- _What is required_: What you return must match the listing word for word.

- _Supplied data_:
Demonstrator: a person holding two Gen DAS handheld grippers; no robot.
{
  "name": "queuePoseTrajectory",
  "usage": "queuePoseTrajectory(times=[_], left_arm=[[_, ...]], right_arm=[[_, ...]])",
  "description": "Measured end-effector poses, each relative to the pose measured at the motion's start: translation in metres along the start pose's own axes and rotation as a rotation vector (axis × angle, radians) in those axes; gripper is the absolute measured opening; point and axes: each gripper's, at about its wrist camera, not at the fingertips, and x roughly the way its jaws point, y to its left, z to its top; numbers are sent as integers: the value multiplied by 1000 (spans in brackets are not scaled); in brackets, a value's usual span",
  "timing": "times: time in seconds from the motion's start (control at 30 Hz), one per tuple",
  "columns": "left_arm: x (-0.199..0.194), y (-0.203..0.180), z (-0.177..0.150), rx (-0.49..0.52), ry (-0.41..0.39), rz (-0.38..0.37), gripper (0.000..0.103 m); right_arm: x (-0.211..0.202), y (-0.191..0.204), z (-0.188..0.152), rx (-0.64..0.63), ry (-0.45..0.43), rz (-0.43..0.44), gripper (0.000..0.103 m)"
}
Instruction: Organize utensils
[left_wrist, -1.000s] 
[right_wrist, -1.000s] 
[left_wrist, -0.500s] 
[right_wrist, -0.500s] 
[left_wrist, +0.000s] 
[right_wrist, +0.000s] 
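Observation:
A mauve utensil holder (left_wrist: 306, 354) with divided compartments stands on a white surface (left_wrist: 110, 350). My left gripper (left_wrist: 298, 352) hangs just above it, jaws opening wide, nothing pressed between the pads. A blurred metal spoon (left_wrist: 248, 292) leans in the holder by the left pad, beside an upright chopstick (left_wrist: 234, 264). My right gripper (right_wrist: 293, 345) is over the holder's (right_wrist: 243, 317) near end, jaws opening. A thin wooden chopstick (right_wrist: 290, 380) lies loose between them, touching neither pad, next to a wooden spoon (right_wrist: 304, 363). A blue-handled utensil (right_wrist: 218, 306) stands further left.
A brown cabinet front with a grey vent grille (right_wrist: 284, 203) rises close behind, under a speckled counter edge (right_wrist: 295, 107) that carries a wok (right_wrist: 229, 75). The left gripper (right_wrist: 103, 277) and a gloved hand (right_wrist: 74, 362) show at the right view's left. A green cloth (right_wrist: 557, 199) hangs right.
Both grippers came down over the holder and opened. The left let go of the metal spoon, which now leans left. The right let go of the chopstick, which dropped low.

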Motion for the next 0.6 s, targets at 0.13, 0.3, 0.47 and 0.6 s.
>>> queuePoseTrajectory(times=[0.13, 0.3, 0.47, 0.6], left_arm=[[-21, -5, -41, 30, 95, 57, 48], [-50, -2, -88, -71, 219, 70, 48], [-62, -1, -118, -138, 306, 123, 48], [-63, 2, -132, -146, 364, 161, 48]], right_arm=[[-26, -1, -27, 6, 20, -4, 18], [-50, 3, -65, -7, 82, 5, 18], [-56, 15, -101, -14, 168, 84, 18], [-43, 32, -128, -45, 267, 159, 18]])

- _The completed task_:
Demonstrator: a person holding two Gen DAS handheld grippers; no robot.
{
  "name": "queuePoseTrajectory",
  "usage": "queuePoseTrajectory(times=[_], left_arm=[[_, ...]], right_arm=[[_, ...]])",
  "description": "Measured end-effector poses, each relative to the pose measured at the motion's start: translation in metres along the start pose's own axes and rotation as a rotation vector (axis × angle, radians) in those axes; gripper is the absolute measured opening; point and axes: each gripper's, at about its wrist camera, not at the fingertips, and x roughly the way its jaws point, y to its left, z to its top; numbers are sent as integers: the value multiplied by 1000 (spans in brackets are not scaled); in brackets, a value's usual span",
  "timing": "times: time in seconds from the motion's start (control at 30 Hz), one per tuple",
  "columns": "left_arm: x (-0.199..0.194), y (-0.203..0.180), z (-0.177..0.150), rx (-0.49..0.52), ry (-0.41..0.39), rz (-0.38..0.37), gripper (0.000..0.103 m); right_arm: x (-0.211..0.202), y (-0.191..0.204), z (-0.188..0.152), rx (-0.64..0.63), ry (-0.45..0.43), rz (-0.43..0.44), gripper (0.000..0.103 m)"
}
Instruction: Organize utensils
[left_wrist, -1.000s] 
[right_wrist, -1.000s] 
[left_wrist, -0.500s] 
[right_wrist, -0.500s] 
[left_wrist, +0.000s] 
[right_wrist, +0.000s] 
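Observation:
A mauve utensil holder (left_wrist: 306, 354) with divided compartments stands on a white surface (left_wrist: 110, 350). My left gripper (left_wrist: 298, 352) hangs just above it, jaws opening wide, nothing pressed between the pads. A blurred metal spoon (left_wrist: 248, 292) leans in the holder by the left pad, beside an upright chopstick (left_wrist: 234, 264). My right gripper (right_wrist: 293, 345) is over the holder's (right_wrist: 243, 317) near end, jaws opening. A thin wooden chopstick (right_wrist: 290, 380) lies loose between them, touching neither pad, next to a wooden spoon (right_wrist: 304, 363). A blue-handled utensil (right_wrist: 218, 306) stands further left.
A brown cabinet front with a grey vent grille (right_wrist: 284, 203) rises close behind, under a speckled counter edge (right_wrist: 295, 107) that carries a wok (right_wrist: 229, 75). The left gripper (right_wrist: 103, 277) and a gloved hand (right_wrist: 74, 362) show at the right view's left. A green cloth (right_wrist: 557, 199) hangs right.
Both grippers came down over the holder and opened. The left let go of the metal spoon, which now leans left. The right let go of the chopstick, which dropped low.
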
Motion for the next 0.6 s, targets at 0.13, 0.3, 0.47 and 0.6 s.
>>> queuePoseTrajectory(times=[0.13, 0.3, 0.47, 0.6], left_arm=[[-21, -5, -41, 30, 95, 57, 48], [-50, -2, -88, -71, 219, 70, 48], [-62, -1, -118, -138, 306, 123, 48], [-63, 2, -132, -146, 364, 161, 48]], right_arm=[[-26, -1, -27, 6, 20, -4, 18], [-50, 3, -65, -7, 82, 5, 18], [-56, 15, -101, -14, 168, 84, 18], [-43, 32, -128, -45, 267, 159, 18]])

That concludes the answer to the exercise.